Only reason I havnt called the vet is because I just found out 2 hours ago and it happened at 11:00 this morning. My mother didnt really know about potential serious problems so she didnt bother to call me or the vet. She does seem pretty normal now, she has been picking up her rope and enticing my mothers dog to play. Ive tried to keep the activity pretty low though. I guess I'll watch her through the night and see how she does and probably give the vet a call in the morning just to be on the safe side. From doing a little research, it seems like if there were a problem, she would have already shown signs.

I read about giving her gas-x. I dont have any of that laying around. What about pepto bismol?


----------



## sportsman1539 (Jan 22, 2011)

another update, I just took her out again and when she squated to pee she had let let some gas go. Then she had straight diarhea. Is it good that she is able to go the restroom?


----------



## JeanKBBMMMAAN (May 11, 2005)

Call an e-vet, explain that she's a German Shepherd. 

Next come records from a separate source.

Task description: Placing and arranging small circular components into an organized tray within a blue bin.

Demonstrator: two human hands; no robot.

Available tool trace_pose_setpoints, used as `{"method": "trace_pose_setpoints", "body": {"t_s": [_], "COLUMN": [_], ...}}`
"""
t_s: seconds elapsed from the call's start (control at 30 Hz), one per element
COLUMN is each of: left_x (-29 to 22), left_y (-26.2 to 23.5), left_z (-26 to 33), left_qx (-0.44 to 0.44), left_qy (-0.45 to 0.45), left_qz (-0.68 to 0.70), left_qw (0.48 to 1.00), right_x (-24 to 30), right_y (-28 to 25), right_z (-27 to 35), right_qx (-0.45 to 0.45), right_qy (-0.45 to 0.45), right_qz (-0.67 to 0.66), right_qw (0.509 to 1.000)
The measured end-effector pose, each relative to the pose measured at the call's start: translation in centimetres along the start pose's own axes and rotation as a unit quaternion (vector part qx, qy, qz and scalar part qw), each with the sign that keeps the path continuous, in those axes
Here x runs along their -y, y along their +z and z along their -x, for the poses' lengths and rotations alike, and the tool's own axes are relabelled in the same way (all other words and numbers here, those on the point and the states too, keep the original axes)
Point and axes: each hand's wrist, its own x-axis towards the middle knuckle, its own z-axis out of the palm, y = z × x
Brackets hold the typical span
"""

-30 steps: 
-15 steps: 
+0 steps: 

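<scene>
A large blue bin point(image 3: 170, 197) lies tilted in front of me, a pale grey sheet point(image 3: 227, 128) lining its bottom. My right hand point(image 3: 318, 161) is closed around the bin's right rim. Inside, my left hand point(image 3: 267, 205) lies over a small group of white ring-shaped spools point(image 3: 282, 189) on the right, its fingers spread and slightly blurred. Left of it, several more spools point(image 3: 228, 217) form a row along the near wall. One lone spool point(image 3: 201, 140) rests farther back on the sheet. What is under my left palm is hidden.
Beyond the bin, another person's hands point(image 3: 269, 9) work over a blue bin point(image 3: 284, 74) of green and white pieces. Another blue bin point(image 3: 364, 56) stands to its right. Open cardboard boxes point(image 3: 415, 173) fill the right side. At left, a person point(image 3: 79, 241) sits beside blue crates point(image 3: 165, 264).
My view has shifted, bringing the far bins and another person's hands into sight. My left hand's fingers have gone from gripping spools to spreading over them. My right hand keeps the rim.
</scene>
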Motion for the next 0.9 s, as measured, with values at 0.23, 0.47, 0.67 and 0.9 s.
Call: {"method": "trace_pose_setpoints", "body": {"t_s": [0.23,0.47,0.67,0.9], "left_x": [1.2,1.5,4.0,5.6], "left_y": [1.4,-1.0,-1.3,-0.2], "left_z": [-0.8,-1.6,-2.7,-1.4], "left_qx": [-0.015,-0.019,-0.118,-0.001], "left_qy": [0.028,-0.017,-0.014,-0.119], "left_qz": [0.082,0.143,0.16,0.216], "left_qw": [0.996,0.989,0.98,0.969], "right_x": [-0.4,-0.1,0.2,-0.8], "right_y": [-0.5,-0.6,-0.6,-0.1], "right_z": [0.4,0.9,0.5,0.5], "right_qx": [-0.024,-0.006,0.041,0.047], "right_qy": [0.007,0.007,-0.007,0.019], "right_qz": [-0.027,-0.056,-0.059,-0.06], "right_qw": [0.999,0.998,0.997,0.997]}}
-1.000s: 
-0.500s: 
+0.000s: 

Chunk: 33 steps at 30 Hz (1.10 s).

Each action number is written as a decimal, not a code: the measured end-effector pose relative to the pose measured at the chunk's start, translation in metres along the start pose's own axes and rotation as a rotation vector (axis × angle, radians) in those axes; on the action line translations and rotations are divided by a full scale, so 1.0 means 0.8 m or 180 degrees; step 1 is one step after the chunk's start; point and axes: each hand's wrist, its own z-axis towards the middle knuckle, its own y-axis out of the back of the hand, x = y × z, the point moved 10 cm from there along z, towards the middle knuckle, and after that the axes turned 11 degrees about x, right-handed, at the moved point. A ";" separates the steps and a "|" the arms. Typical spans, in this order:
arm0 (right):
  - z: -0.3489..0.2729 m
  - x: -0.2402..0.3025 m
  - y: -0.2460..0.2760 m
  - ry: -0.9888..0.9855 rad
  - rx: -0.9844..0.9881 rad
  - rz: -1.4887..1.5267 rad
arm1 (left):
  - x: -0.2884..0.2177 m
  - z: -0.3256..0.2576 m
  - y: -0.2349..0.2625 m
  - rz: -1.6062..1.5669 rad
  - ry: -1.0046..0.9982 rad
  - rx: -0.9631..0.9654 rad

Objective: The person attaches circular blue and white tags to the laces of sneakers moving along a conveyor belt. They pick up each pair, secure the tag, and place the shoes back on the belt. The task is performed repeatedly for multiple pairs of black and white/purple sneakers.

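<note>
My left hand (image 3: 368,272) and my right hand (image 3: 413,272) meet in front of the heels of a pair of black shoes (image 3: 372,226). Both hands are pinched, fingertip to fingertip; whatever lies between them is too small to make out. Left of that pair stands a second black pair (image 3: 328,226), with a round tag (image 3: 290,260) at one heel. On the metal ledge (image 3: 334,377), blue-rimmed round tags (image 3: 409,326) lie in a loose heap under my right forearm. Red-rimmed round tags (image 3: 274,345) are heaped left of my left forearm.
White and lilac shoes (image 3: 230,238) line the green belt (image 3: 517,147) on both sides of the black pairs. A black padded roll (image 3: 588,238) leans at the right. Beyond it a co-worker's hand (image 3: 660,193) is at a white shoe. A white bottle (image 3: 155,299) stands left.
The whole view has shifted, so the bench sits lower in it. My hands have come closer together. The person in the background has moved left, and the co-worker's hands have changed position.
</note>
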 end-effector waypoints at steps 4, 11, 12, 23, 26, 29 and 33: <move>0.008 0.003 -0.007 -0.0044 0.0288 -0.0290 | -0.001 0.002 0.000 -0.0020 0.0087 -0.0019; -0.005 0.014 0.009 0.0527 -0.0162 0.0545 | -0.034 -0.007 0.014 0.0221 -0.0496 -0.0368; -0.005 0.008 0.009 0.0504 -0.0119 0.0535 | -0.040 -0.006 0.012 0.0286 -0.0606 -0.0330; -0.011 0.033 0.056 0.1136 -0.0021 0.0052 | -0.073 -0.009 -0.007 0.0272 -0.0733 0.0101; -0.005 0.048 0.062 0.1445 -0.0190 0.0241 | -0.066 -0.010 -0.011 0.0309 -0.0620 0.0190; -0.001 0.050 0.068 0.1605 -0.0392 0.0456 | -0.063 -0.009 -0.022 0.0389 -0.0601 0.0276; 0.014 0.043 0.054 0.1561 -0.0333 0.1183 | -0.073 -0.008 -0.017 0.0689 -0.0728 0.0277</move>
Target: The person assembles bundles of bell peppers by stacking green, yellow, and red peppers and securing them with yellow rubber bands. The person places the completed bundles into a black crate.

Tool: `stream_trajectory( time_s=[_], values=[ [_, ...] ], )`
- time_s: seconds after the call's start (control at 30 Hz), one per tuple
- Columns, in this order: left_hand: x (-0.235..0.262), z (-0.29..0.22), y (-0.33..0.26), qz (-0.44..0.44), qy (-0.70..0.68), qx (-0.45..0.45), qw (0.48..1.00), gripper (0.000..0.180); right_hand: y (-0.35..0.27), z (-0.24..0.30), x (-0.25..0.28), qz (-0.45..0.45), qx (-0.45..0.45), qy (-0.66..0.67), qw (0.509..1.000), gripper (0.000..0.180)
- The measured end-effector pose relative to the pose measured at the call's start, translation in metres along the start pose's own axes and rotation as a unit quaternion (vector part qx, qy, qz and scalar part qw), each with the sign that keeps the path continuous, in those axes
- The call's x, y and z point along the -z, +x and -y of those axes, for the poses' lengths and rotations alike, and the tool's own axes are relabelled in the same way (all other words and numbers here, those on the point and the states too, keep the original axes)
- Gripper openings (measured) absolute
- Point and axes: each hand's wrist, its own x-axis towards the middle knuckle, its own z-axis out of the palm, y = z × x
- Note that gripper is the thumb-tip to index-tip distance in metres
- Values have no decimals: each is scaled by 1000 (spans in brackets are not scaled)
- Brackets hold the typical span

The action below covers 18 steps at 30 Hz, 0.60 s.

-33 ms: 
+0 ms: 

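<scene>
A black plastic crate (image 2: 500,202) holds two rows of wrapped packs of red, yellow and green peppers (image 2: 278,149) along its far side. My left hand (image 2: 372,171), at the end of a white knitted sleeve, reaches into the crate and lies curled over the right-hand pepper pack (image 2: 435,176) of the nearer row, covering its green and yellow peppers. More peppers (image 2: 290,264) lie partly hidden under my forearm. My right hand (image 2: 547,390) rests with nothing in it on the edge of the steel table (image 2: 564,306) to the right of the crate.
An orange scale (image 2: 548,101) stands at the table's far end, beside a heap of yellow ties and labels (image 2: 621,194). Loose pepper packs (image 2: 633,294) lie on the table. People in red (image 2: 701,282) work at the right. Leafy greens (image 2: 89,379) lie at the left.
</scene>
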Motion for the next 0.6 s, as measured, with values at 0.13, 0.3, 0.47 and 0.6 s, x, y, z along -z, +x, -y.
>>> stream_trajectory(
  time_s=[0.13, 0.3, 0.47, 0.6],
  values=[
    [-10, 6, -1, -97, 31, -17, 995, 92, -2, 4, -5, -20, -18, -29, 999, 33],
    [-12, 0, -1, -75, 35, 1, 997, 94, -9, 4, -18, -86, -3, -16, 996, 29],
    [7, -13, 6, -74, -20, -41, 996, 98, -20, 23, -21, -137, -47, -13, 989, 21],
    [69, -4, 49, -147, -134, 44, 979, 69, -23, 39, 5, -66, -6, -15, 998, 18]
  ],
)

mobile alabama emergency vets - Google Search

I would not give Pepto. Cassidy's mom is right on about the bloat and torsion. 

You will have to give your mom a doggy 911 class.


----------



## sportsman1539 (Jan 22, 2011)

Ok, I just gave a call to two different emergency vets and they both said that since she seems to be acting normal and that it happened at 11:00 that she should be fine. They said just to keep a close watch on her and make sure she isnt in discomfort. They told me to not feed her until her stomach goes down and give her little water. They also said bloat is obvious when it comes to discomfort.


----------



## DJEtzel (Feb 11, 2010)

Do you think the alternative is better?? 

Yes, of course it's good that she's able to go to the bathroom...


----------



## sportsman1539 (Jan 22, 2011)

DJEtzel said:


> Do you think the alternative is better??
> 
> Yes, of course it's good that she's able to go to the bathroom...


 
Ok I guess i should rephrase that question... Is it good that she has gone to the bathroom 3 times this afternoon when one was runny and the last one was straight diarhea? I think you know what I meant


----------



## Cassidy's Mom (Mar 30, 2003)

The fact that she's passing a lot of the food she ate is potentially a good sign. Pepto Bismol is not the same as Gas-X. The ingredient you want is simethicone, which is in Gas-X and Phazyme. I've never had a bloat incident but it's SO common in the breed that I keep some Phazyme on hand in the dog cabinet. If your dog is bloating it's not enough to save its life, but getting a couple of capsules down the throat might buy you a couple of hours while you rush your dog to the e-vet. It's something that all GSD owners should have on hand, and all GSD owners should also be familiar with the signs of bloat: Understanding Bloat and Torsion ( Gastric Dialation Volvulus - GDV ) 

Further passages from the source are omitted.